## WHAT NEEDS TO BE DONE
Give back each line of the data exactly as it reads, minus the pictures.
::::
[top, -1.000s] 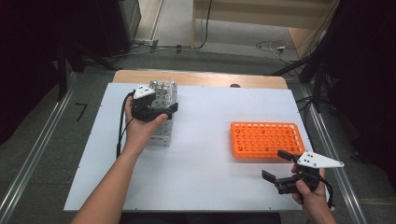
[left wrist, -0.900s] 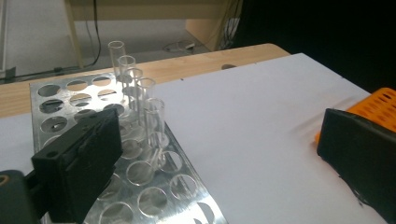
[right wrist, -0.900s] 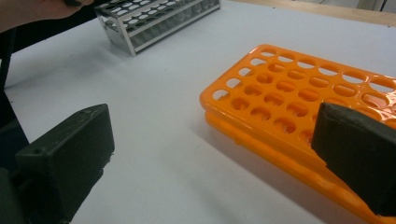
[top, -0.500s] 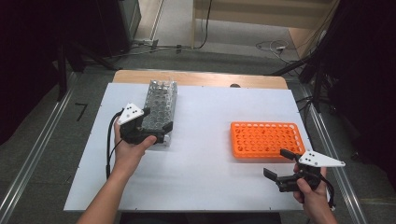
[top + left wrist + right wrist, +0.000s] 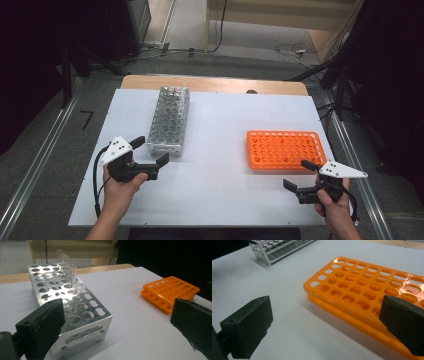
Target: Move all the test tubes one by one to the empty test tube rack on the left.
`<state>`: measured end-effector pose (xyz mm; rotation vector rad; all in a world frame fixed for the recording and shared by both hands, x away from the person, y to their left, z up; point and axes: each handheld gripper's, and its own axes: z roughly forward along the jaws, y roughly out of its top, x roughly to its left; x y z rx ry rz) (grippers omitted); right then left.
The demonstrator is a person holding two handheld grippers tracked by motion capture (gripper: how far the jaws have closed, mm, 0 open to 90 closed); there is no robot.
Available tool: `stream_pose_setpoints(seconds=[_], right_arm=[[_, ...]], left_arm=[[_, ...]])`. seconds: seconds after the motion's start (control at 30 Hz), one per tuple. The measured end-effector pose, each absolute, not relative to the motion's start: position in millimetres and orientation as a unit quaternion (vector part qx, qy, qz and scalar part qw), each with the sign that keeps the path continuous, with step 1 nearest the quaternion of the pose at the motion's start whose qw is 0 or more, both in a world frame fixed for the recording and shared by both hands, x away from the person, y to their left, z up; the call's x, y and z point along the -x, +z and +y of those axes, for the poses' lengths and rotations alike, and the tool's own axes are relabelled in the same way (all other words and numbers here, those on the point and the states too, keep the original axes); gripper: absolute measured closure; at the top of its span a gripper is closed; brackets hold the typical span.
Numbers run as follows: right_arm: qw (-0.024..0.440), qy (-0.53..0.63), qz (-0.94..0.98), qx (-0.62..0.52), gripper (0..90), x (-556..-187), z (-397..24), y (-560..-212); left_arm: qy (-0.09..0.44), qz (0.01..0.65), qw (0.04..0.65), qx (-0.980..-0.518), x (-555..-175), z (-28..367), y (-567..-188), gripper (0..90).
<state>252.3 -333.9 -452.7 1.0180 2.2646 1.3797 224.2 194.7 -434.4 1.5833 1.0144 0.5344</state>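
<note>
On the white table (image 5: pixel 220 135) the person holds one gripper in each hand. The left gripper (image 5: pixel 150 152) is at the near end of the metal rack (image 5: pixel 169 120), and its jaws stand wide apart with nothing between them. One jaw is just beside the near left corner of this rack, the other is a little to the right of the near end; I cannot tell if they touch it. In the left gripper view the rack has some glass tubes (image 5: pixel 66 261) standing upright at its far end.

The right gripper (image 5: pixel 297 175) is near the front edge of the table, just in front of the orange rack (image 5: pixel 285 149). Its jaws are also wide open and hold nothing. The two racks lie well apart.
</note>
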Motion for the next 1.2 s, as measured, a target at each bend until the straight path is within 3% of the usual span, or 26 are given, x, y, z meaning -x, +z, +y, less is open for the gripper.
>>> stream_pose_setpoints(seconds=[0.53,0.87,1.2], right_arm=[[0.163,0.472,0.786,-0.365,0.0,-257,-346,-463],[0.169,0.47,0.781,-0.375,0.0,-260,-355,-469],[0.172,0.468,0.781,-0.376,0.0,-260,-355,-470]], left_arm=[[0.235,0.412,0.557,-0.682,-187,217,-443,0.0],[0.239,0.423,0.562,-0.67,-190,238,-453,0.0],[0.236,0.426,0.559,-0.671,-192,234,-453,0.0]])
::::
## FINAL ANSWER
[top, -1.000s] 
[left wrist, -0.900s] 
[right wrist, -0.900s] 
[top, -0.500s] 
[top + left wrist + right wrist, +0.000s] 
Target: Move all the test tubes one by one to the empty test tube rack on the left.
`<state>`: measured end-effector pose (xyz mm; rotation vector rad; all in a world frame fixed for the recording and shared by both hands, x away from the person, y to their left, z up; point and axes: each handheld gripper's, and its own axes: z roughly forward along the jaws, y roughly out of its top, x roughly to its left; x y z rx ry rz) (grippers omitted); right then left.
The demonstrator is a person holding two handheld grippers tracked by motion capture (gripper: how far the jaws have closed, mm, 0 open to 90 closed); there is no robot.
Available tool: `stream_pose_setpoints(seconds=[_], right_arm=[[_, ...]], left_arm=[[_, ...]])`. seconds: seconds after the motion's start (control at 30 Hz), one per tuple. The measured end-effector pose, each absolute, not relative to the motion's start: position in millimetres and orientation as a unit quaternion (vector part qx, qy, qz and scalar part qw), each with the sign that keeps the path continuous, with step 1 nearest the quaternion of the pose at the motion's start whose qw is 0 or more, both in a world frame fixed for the recording and shared by both hands, x away from the person, y to their left, z up; the call's x, y and z point along the -x, +z and +y of those axes, for the poses' lengths and rotations alike, and the tool's own axes are relabelled in the same way (all other words and numbers here, those on the point and the states too, keep the original axes); gripper: absolute measured closure; at the top of its span a gripper is closed; brackets hold the typical span.
Numbers run as follows: right_arm: qw (-0.024..0.440), qy (-0.53..0.63), qz (-0.94..0.98), qx (-0.62..0.52), gripper (0..90), x (-556..-187), z (-397..24), y (-560..-212); left_arm: qy (-0.09..0.44), qz (0.01..0.65), qw (0.04..0.65), qx (-0.980..-0.518), x (-555..-175), z (-28..367), y (-567..-188), gripper (0..90).
<state>252.3 -333.9 -452.7 1.0180 2.2646 1.3797 224.2 194.7 -434.4 1.5833 1.0144 0.5344</state>
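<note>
On the white table (image 5: pixel 220 135) the person holds one gripper in each hand. The left gripper (image 5: pixel 150 152) is at the near end of the metal rack (image 5: pixel 169 120), and its jaws stand wide apart with nothing between them. One jaw is just beside the near left corner of this rack, the other is a little to the right of the near end; I cannot tell if they touch it. In the left gripper view the rack has some glass tubes (image 5: pixel 66 261) standing upright at its far end.

The right gripper (image 5: pixel 297 175) is near the front edge of the table, just in front of the orange rack (image 5: pixel 285 149). Its jaws are also wide open and hold nothing. The two racks lie well apart.
</note>
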Motion for the next 1.2 s, as measured, a target at each bend until the straight path is within 3% of the usual span, or 26 are given, x, y, z meaning -x, +z, +y, less is open for the gripper.
>>> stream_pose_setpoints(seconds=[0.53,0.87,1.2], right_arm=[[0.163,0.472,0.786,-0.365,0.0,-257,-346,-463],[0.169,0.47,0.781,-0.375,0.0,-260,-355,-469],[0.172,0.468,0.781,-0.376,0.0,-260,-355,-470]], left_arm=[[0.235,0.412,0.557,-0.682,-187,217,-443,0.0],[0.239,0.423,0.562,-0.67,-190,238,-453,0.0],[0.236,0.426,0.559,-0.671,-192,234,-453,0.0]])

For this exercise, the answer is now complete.